Other than the built-in display, little else is new. That’s not such a bad thing and is probably more a case of Amazon thinking, “If it isn’t broken, why fix it?”. All told, the EDWC is basically a third-gen Dot with a clock baked in, with the standard Echo blue status light ring on its top. While it sounds fine given its compact size, Amazon doesn’t appear to have spent much time re-engineering its audio.
This is most probably because they don’t need to, as it already sounds pretty good, especially when its small form factor is considered. The other big selling point of the EDWC is that it also comes with a 3.5mm audio out socket. This handily means you can connect it up to a sound system for even better audio. It’s also got Bluetooth, so users can pair the EDWC up with a phone or Bluetooth speakers. As with the larger Echo speakers, a standard Echo Dot can pair with an EDWC to deliver stereo audio too, and you can also add in an Echo sub for more oonst.
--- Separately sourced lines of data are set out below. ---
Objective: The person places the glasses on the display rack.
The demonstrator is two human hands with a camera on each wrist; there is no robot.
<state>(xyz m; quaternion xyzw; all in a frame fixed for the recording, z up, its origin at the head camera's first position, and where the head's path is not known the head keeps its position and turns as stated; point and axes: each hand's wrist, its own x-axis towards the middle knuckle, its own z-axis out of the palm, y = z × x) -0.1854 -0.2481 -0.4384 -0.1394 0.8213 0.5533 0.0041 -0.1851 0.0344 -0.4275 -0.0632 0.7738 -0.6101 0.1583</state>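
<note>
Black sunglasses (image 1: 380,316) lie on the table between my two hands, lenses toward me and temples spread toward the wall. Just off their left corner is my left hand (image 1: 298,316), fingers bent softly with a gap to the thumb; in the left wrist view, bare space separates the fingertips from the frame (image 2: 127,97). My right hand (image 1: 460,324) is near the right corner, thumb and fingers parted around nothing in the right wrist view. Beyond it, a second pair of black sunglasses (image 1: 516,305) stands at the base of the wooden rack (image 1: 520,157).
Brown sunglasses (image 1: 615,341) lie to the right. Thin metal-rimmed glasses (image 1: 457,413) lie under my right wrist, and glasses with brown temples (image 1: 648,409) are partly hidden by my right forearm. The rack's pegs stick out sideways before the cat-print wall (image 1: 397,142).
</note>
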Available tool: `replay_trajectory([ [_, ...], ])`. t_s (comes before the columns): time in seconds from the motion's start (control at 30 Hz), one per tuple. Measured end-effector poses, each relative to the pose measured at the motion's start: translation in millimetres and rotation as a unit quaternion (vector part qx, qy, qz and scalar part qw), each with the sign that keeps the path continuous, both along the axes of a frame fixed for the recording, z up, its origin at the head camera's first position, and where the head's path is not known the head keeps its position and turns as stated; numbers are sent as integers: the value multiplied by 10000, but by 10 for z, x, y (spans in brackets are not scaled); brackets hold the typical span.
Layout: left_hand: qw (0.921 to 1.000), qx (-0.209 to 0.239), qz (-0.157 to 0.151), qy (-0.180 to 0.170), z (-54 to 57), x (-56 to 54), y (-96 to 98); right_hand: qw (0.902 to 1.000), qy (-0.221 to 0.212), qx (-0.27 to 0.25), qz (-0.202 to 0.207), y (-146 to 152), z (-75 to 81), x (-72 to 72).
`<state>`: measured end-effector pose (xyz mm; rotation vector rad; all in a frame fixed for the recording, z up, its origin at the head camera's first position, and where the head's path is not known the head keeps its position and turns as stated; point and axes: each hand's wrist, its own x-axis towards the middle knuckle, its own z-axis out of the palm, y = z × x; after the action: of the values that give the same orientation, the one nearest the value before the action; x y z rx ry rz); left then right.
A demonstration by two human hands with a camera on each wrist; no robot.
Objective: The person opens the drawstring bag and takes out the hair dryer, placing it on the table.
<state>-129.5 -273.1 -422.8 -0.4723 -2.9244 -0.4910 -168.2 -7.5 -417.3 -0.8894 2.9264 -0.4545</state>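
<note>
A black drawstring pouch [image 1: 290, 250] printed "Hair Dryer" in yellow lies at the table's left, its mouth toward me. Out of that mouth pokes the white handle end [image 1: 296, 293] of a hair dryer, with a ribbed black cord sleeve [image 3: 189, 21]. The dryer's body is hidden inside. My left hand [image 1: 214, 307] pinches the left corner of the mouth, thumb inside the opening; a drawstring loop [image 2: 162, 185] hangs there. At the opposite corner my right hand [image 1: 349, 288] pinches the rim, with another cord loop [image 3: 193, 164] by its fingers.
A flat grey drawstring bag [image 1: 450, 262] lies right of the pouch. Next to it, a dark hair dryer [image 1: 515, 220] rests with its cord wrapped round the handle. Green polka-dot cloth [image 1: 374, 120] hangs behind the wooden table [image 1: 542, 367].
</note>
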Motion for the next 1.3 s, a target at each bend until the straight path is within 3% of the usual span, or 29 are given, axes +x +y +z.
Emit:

Last but by no means least, you can use the Alexa app to tweak audio via a basic EQ, which gives you a modest bump for bass, treble, and midrange. Sound aside, the EDWC display can be customised. Its brightness can be adjusted and it can be turned on or off. There’s also an ambient sensor so it’ll automatically adjust display brightness.
So, is the EDWC all that and bag of chips? While it commands a small premium over the previous generation Echo Dot, it is still affordable, and the clock display is a substantial bonus. If you’re looking at setting up a smart home and want voice control, Alexa’s integration with 3rd party ecosystems is second to none. Adding this into the mix makes the EDWC a very compelling option indeed.